November 24, 2024
A little more music this time around, but I’ll start with a couple of good reads:
Article: “Farther Away” by Jonathan Franzen
Here, Franzen manages to bring together birdwatching, the history of the novel, and the life and death of David Foster Wallace, beautifully and with evident intelligence. I can’t help but feel ambivalent about Franzen; there’s no denying that the guy can put together some incredible sentences, but he also seems to have taken it upon himself to be contemporary literature’s official curmudgeon and, occasionally, luddite (see his recent comments about twitter, for instance: ). However one feels about him, this is worth a read, if only for the way he complicates the image of David Foster Wallace, who began to vanish into a hagiographic fog almost immediately after his death.
Interview: Adam Gopnik on his favorite essay collections
This is an issue of a regular feature on The Browser called Five Books, in which various eminences– mostly but not exclusively writers– choose their five favorite book in some category. This time around, Adam Gopnik, who is a staff writer for the New Yorker and a well-regarded essayist himself, picks his five favorite collections of essays. This is kind of slippery category, which the interview discusses: what counts as an “essay,” how are essays different from criticism, etc. Most of all, each of Gopnik’s choices sounds interesting and none are obvious (at least to me).
Song: “Swervin'” by Clams Casino
One of the things that seems characteristic of contemporary music to me is the seamless combination of disparate sonic elements. In the 1990s, there were lots of artists– Cibo Matto comes to mind, as just one example– who pulled together lots of different genres or styles; usually, though, what was striking about these artists was the way that different sounds seem to sit next to each other rather than to blend, to run in parallel rather than together. There was always a tension between different kinds of sound or influences, which was part of what made the music interesting.
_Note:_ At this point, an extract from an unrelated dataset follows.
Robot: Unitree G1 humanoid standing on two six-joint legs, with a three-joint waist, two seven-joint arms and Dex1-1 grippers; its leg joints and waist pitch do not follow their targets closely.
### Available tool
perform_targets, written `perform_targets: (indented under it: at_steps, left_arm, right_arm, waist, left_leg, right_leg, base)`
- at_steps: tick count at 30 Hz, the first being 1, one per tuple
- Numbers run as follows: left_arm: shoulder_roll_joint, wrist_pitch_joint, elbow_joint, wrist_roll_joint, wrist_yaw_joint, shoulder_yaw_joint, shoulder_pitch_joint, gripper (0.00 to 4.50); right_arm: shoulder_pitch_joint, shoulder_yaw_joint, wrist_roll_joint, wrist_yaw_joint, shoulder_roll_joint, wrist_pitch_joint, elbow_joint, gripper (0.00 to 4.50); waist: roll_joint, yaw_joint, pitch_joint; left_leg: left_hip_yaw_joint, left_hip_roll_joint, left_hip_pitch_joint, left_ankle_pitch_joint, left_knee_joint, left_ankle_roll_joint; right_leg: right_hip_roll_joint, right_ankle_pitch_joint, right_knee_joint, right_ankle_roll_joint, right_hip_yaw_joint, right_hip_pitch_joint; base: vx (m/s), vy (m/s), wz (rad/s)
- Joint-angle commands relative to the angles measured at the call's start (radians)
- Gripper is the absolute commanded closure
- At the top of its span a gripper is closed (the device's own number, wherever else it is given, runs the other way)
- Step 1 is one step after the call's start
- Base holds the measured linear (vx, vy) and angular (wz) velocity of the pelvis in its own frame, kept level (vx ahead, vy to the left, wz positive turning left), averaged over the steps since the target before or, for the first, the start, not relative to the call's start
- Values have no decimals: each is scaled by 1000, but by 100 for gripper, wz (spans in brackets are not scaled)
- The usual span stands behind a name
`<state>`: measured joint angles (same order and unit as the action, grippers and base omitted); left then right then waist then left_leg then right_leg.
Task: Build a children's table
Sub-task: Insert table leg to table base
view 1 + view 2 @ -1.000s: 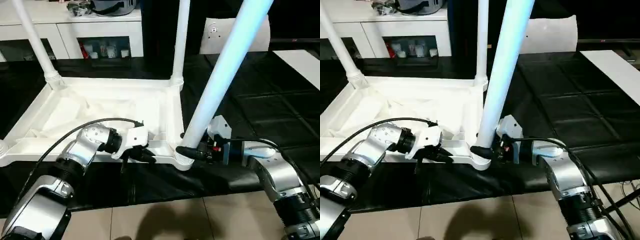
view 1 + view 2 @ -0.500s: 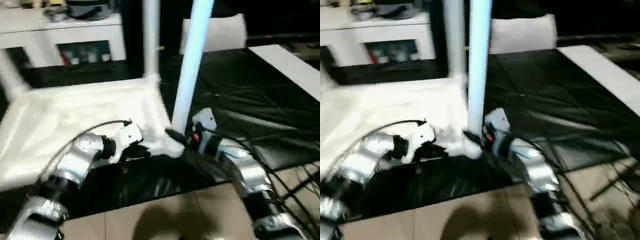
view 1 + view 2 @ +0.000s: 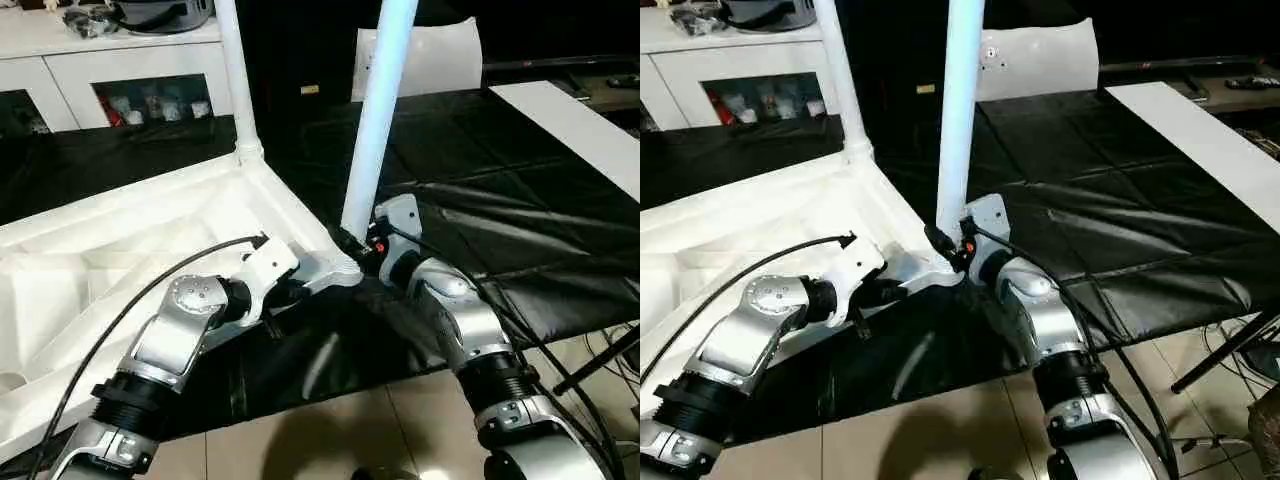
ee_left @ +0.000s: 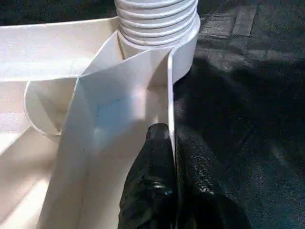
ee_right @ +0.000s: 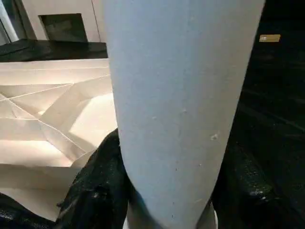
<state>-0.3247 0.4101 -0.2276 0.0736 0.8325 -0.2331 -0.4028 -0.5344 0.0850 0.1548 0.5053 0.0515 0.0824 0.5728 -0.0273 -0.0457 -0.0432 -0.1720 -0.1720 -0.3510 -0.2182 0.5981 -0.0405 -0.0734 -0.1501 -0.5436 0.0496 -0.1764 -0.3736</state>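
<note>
White plastic table top [image 3: 150, 230] lies upside down on the black mat [image 3: 480, 200]. Left hand [image 4: 172, 143] pinches its rim; right hand [image 5: 167, 191] clasps the round white leg [image 3: 378, 110] at the corner socket. If this leg tilts, the thread may jam.

Near corner: my right tool [image 3: 352, 246] is wrapped round the upright leg [image 3: 378, 120], which blocks the way inward.
Rim: my left tool [image 4: 172, 157] pinches the table top's wall [image 3: 150, 200].
Far corner: another leg [image 3: 234, 75] stands upright.
Right side: the black surface [image 3: 520, 200] lies bare up to the white board [image 3: 575, 120].
</note>
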Motion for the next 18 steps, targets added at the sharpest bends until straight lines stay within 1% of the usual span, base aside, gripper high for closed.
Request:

Now– and I am not sure what the reason is; maybe something to do with new production technologies– many artists seem to have found ways to relax that tension, and bring different sounds together much more completely. This can be a bad thing, because, again, these were often productive contrasts. When done well, though, you get individual artists who seem almost to constitute entire genres of their own. Clams Casino anchors a wash of mellow, even pretty sounds with these huge, crunchy beats; the result completely distinctive, completely his own, but still feels comfortingly familiar. This track is very much of a piece with his instrumental album, released last year.
Song: “Secret” (feat. Martina Topley-Bird) by Clark
Give it a minute. Or, more precisely, about 34 seconds. What I like about this is the sense one gets of the song not so much developing as being assembled as it moves along. In this sense, it is reminiscent of Amon Tobin’s ISAM, my favorite record of 2011 (though apart from the intensity of the low end that appears just after the two-minute mark, this otherwise sounds nothing like that record). I also like the way that Clark uses Martina Topley-Bird’s vocals as just another sonic element, not fundamentally unlike any of the other sounds, instead of taking a straight vocal track and building everything else around that. I admit that this might not have occurred to me if it weren’t for the presence of Topley-Bird, but the beginning of the track does sound a bit like something Tricky might have done at one point (thinking here of the beginning of “Ponderosa,” or maybe “My Evil is Strong”). 
Clark is a produce from the UK, signed to Warp. I don’t know a heck of a lot else about him, except that this is from his forthcoming album Iradelphic, which will be out on April 3 in the US. You can here a couple of other tracks here and here. These sound nothing like “Secret,” until suddenly they kind of do. 
Album: Ghosts by Monolake
This is an early candidate for one of my favorite albums of the year. Something of a departure form the spare calm of 2009’s Silence, Ghosts sounds, at times, like a more danceable version of some of Nine Inch Nails’s instrumental stuff; like Trent Reznor, Monolake’s Robert Henke is a master of the use of timbre and texture to create atmosphere, and the atmosphere here is, appropriately enough, haunted. If you don’t have Spotify– well, first of all, go get Spotify; it is both free and awesome– you can listen to some previews of the album here. The CD will be available March 13, but you can buy the MP3 version now.